7. Dal «manifesto» di Nazaret emerge anche la sconfortante notizia che gli uomini possono decidere di «buttar dal monte» Dio, Cristo, la fede, la Chiesa, i valori religiosi. Ma per fortuna Cristo, e ciò che egli rappresenta, si sottrae a nostre decisioni che si fanno così autodistruttive. Per nostra fortuna, passa oltre, ma per ritrovarci al momento opportuno, secondo il principio che «Dio non vuole la morte del peccatore, ma che si converta e viva» (Ez 18,23).

 

 

TERZO MOMENTO: PER LA CONDIVISIONE

 

La provocazione del racconto invita a considerare insieme alcuni aspetti della realtà della fede e del suo contenuto centrale.

 

1. La categoria di «manifesto» applicato all’esperienza di Nazaret richiama alla memoria una questione previa: quale conoscenza abbiamo della verità del Vangelo annunciata da Gesù? Secondo le nostre conoscenze, che «manifesto» riusciamo a fare di Lui?

 

2. Non ogni domanda su Dio, su Cristo, sulla religione è una vera domanda. Vi sono domande vere e domande false o pseudodomande. È un dato che riguarda l’esperienza umana, ma certamente ricade su quella religiosa. Alla luce del testo meditato dove sta l’errore dei nazaretani nei confronti di Cristo? Da quali false domande religiose sentiamo di essere contagiati?

 

3. «Noi lo conosciamo troppo bene per credere alle mirabolanti cose che va dicendo» è in fondo il convincimento dei compatrioti di Cristo. Viene così in primo piano una specie di domanda su Gesù che è la domanda sospettosa, l’atteggiamento di chi non intende lasciarsi coinvolgere. Ma come può nascere un tale preconcetto capace di portare all’eliminazione dell’Altro?

 

4. È inevitabile una certa tensione dialettica tra il dato cristiano e il dato umano (ragione, istintività, consensi culturali…). Come lo riscontriamo in noi? Arriva a punti di rottura? Per quali aspetti?

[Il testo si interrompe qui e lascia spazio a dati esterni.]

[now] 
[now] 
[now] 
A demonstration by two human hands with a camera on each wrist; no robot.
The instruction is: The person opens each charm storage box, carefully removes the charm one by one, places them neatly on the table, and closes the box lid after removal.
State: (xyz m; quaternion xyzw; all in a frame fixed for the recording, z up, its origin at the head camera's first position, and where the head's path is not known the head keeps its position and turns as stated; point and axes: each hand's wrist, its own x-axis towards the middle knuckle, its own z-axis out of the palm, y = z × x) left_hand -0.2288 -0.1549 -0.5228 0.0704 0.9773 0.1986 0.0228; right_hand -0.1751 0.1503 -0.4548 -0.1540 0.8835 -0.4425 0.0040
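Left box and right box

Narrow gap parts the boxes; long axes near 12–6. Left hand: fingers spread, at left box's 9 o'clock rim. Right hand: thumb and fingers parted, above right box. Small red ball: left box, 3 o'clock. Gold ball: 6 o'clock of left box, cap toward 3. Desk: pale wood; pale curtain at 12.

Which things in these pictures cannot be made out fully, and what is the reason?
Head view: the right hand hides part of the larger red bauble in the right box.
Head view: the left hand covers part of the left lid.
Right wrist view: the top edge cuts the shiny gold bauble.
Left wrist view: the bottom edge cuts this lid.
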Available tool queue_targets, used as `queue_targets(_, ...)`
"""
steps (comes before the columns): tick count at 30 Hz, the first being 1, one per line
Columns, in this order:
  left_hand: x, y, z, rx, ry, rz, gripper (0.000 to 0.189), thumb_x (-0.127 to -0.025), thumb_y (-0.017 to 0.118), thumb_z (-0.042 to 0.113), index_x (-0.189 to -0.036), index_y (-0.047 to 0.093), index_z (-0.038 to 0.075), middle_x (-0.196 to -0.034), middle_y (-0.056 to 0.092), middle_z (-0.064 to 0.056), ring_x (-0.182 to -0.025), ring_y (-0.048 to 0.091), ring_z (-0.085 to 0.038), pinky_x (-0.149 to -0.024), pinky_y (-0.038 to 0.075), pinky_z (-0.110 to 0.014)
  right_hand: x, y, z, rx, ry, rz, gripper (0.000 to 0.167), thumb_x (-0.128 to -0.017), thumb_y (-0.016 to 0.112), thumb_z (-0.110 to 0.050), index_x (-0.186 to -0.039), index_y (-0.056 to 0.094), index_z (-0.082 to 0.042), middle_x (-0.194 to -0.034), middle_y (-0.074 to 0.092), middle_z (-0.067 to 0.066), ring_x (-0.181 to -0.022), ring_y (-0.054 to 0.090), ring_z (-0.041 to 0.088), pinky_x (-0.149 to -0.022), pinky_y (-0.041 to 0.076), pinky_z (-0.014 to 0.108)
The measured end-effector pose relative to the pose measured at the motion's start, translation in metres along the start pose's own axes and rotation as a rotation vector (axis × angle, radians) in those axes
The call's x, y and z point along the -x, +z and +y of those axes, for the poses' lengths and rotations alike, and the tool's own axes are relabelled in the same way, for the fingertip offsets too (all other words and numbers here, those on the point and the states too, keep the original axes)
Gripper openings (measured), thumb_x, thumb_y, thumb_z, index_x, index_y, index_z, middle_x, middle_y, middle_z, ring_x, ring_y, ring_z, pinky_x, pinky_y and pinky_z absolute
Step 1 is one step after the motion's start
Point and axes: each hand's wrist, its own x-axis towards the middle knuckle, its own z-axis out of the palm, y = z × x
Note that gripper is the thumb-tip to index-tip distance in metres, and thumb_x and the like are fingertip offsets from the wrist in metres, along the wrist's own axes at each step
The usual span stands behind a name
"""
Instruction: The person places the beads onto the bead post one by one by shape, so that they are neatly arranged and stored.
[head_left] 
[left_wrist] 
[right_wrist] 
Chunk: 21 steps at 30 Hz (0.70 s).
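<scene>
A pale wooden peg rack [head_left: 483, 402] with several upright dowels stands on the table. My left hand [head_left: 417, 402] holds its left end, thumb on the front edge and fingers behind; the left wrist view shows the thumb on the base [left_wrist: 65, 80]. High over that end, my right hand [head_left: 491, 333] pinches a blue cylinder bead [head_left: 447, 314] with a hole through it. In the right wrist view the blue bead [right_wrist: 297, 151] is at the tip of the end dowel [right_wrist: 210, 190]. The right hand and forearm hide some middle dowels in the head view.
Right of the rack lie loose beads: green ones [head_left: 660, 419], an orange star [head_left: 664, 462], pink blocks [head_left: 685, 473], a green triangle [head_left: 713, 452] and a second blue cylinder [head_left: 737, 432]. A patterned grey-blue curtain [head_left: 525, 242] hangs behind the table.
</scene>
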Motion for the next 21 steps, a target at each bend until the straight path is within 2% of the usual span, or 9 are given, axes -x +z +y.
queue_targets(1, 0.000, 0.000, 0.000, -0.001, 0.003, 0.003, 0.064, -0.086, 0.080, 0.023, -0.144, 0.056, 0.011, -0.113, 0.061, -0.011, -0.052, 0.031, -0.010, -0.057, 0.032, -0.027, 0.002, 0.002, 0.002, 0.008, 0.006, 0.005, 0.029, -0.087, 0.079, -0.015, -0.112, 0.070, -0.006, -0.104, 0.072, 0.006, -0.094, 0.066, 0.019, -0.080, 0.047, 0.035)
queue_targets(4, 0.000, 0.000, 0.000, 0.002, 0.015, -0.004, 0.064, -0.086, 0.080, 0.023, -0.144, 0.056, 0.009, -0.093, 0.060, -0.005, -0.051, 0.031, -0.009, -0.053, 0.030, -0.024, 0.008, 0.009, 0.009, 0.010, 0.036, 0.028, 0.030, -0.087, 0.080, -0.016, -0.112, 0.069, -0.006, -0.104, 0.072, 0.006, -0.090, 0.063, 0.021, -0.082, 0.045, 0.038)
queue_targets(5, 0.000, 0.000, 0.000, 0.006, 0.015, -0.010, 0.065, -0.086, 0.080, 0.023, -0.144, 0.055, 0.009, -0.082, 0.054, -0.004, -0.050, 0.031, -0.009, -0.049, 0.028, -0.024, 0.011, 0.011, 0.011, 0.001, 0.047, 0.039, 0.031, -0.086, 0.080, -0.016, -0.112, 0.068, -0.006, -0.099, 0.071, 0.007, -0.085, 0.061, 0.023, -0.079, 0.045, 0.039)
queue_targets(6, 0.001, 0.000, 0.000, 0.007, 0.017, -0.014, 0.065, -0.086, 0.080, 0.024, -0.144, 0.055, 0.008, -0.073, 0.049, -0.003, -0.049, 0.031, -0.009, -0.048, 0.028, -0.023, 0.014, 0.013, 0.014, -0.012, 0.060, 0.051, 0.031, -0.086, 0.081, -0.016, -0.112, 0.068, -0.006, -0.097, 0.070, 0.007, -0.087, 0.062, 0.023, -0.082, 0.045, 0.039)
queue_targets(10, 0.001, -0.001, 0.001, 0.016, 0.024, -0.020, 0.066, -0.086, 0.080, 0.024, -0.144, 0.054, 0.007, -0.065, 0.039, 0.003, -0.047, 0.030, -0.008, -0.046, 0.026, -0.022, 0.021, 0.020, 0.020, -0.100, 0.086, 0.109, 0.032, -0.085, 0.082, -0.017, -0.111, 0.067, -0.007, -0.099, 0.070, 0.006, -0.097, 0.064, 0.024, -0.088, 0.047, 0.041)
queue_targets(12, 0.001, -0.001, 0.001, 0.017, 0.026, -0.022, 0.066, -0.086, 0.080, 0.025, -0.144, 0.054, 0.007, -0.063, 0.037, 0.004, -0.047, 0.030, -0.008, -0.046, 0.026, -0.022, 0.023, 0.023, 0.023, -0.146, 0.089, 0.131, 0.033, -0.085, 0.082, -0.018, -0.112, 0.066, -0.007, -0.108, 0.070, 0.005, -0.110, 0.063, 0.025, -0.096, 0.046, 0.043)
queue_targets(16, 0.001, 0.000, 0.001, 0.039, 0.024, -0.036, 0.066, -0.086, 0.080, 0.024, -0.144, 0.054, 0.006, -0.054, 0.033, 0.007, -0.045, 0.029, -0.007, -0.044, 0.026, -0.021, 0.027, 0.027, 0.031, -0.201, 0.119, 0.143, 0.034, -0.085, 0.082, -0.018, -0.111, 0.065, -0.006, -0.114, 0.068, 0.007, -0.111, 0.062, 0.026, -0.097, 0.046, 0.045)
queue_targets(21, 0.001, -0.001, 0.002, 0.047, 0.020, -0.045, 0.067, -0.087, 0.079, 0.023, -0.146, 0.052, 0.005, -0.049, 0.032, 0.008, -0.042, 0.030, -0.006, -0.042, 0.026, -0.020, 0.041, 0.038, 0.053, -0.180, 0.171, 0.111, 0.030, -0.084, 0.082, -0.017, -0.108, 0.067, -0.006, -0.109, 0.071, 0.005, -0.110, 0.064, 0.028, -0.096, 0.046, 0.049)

5. Ci siamo fin qui data coscienza dell’esistenza di Cristo come «anno di grazia», di vangelo e di liberazione per le persone? Vi sono nella chiesa espressioni concrete che ne danno conferma?

 

6. «Non è costui figlio di Giuseppe?». Ciascuno di noi è figlio di un padre e di una madre. E possiede un ricco parentado.

Come la componente familiare ha determinato e va determinando, in bene o in male, la propria impostazione di fede?

 

Un’ultima lettura del testo può fare sintesi dei tanti aspetti fin qui raccolti.

Una preghiera finale, magari con libere intenzioni, conclude l’itinerario di fede compiuto.